Sweden Bank (Riksbank) highlighted some of the challenges in the link between inflation and the economy in United State.
First of all, that nation’s annual inflation rate rose 5.4% last September, from 5.3% in August, a 13-year high.
So the focus on inflation and the economy has raised concerns.
In general, the central bank SwedenIf the recovery is not synchronized, imbalances may appear, especially in countries with large foreign currency indebtedness.
So one of the related uncertainty factors is the development of inflation, especially in the US.
if it was inflationary pressures Much stronger than expected, US interest rates could rise quickly and thus cause problems for both the US and other countries.

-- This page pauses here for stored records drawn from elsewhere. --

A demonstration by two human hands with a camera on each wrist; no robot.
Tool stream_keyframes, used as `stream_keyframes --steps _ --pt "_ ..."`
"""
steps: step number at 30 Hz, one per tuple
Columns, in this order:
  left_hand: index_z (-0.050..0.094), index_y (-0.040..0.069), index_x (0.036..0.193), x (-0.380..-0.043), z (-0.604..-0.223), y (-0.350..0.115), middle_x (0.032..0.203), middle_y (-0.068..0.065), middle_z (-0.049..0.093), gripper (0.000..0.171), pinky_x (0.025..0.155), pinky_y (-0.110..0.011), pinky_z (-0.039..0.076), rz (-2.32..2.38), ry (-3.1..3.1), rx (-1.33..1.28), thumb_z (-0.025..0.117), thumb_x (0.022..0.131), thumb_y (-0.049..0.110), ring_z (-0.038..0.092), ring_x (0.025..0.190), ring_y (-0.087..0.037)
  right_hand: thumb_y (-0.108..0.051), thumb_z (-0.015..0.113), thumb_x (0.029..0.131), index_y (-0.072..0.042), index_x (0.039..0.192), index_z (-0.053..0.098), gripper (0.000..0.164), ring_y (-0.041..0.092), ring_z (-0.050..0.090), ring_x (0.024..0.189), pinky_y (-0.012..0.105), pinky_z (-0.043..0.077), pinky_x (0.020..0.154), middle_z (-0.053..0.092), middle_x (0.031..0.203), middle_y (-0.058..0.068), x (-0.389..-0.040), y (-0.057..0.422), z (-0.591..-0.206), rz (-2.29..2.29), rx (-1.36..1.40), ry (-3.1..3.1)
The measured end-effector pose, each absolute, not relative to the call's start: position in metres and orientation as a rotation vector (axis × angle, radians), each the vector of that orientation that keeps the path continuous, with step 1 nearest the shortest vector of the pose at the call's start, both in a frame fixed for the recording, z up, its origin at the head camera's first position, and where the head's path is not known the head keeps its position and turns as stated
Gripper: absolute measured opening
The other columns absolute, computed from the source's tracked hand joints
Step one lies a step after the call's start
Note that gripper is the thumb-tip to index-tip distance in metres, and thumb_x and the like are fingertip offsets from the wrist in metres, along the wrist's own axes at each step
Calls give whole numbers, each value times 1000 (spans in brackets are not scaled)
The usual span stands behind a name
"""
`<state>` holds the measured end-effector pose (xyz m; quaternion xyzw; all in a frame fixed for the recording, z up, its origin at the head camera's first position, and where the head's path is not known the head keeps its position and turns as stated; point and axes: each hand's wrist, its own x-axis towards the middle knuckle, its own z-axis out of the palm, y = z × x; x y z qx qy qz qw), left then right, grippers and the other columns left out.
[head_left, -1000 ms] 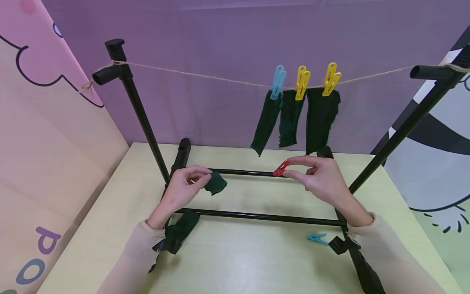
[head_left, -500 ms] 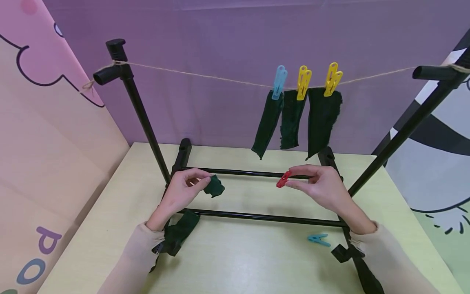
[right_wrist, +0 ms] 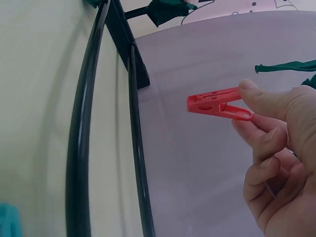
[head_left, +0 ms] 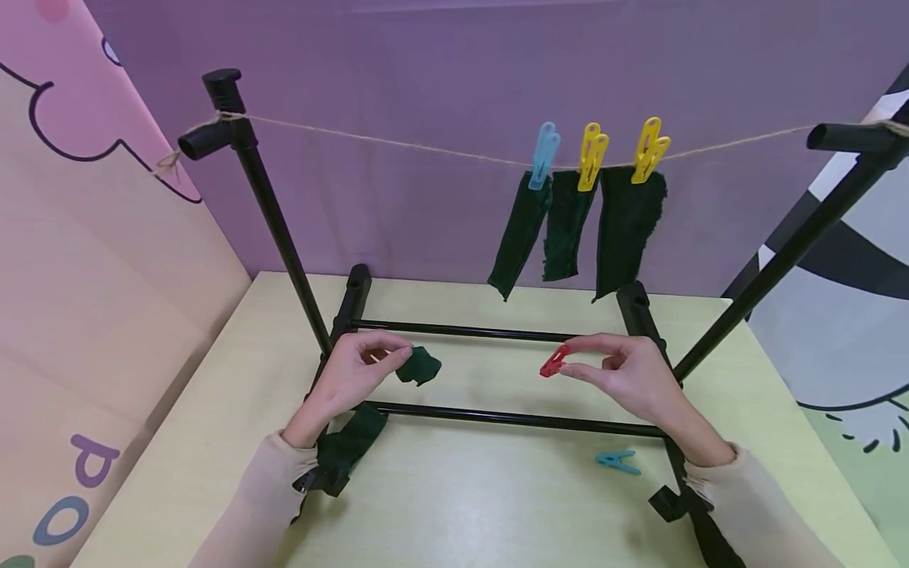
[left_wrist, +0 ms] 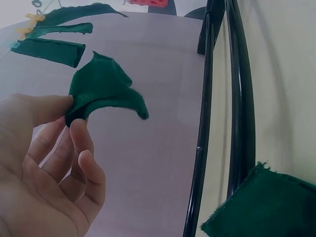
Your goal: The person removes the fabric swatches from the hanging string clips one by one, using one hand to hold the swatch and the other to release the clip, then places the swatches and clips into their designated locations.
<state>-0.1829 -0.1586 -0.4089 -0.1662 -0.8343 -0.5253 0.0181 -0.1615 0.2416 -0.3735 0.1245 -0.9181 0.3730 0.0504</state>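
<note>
My left hand (head_left: 358,371) pinches a small dark green cloth (head_left: 419,366) between thumb and fingertips; in the left wrist view the cloth (left_wrist: 101,81) droops from the grip. My right hand (head_left: 628,379) holds a red clothespin (head_left: 553,361) by its handle ends. Seen from the right wrist, the clothespin (right_wrist: 212,103) points away from the fingertips. Above and behind both hands, green cloth strips hang on a string (head_left: 398,144): one under a blue clothespin (head_left: 544,156), two under yellow clothespins (head_left: 592,158). Both hands are in the air, below the string.
A black rack frame with a left post (head_left: 280,221), a right post (head_left: 788,248) and low crossbars (head_left: 497,416) stands on the pale table (head_left: 461,505). Another green cloth (head_left: 349,446) lies near the left sleeve. A blue clothespin (head_left: 619,462) lies on the table at the right.
My right hand, with the red clothespin, has lowered and shifted slightly right. The left hand has dropped a little, and its cloth has turned in the grip. The hanging cloths look unchanged.
</note>
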Motion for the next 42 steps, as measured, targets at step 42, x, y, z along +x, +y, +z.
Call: stream_keyframes --steps 42 --pt "84 9 105 -170 -434 -179 103 -11 81 12 67 -27 56 -1699 -2664 -459 79 95 12 67 78 -17 -34 87 90 -16 116 81 33 7 50 60 27 41 54 80 116 11 -145 275 -411 1208 325 -2972"
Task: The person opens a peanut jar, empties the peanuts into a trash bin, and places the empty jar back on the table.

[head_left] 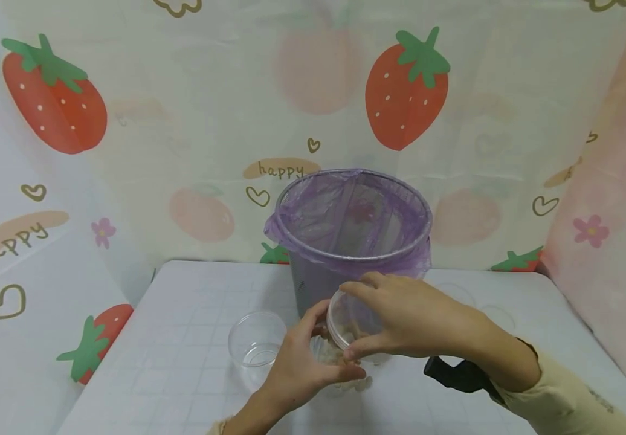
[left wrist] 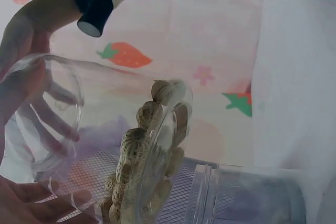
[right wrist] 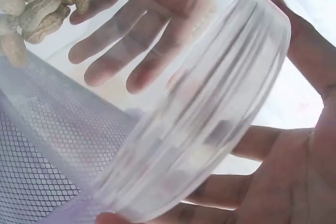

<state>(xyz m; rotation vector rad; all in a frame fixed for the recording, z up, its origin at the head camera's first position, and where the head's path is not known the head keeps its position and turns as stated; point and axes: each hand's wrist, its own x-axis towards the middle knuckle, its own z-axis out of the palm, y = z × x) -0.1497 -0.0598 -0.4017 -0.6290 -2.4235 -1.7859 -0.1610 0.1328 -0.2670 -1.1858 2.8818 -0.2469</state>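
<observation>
My left hand [head_left: 298, 365] grips a clear plastic jar [left wrist: 107, 80], its thumb and fingers spread around the side. Shelled-on peanuts [left wrist: 135, 148] lie heaped at the jar's base, and they also show at the upper left of the right wrist view. At the tilted jar's mouth, my right hand [head_left: 422, 314] holds a clear round lid [right wrist: 210, 114] by its rim, thumb on one side and fingers on the other. Through the clear plastic, the left hand's fingers show in the right wrist view.
A second clear jar [head_left: 255, 347], without a lid, stands on the white table [head_left: 182, 338] to the left. Behind the hands is a mesh bin [head_left: 307, 284] lined with a purple bag [head_left: 313, 220]. Strawberry-printed cloth [head_left: 209, 121] hangs around the table.
</observation>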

The Bank of Sweden concludes that the direct economic consequences of such a development for Sweden are likely to be small, but it cannot be excluded that the problems could spread across financial markets and thus have relatively important consequences for the Swedish economy as well.
There are also factors that could lead the global economy to develop more aggressively than in the main stage of Riksbank.
Inflation and the economy
In this Swedish bank’s view, a greater easing of economic policy cannot be ruled out, especially in the US, where there remains a great deal of uncertainty about fiscal policy expansion.
Inflation has been higher than expected in recent months, and Riksbank has made significant upward revisions to its forecast for next year.
This illustrates the uncertainty about inflationary pressures both in Sweden and abroad.
Demand is growing rapidly and many companies are now struggling to meet it.
It is difficult to obtain some intermediate goods, in the transport sector there are logistical problems and indicators point to a shortage of labor in some industries.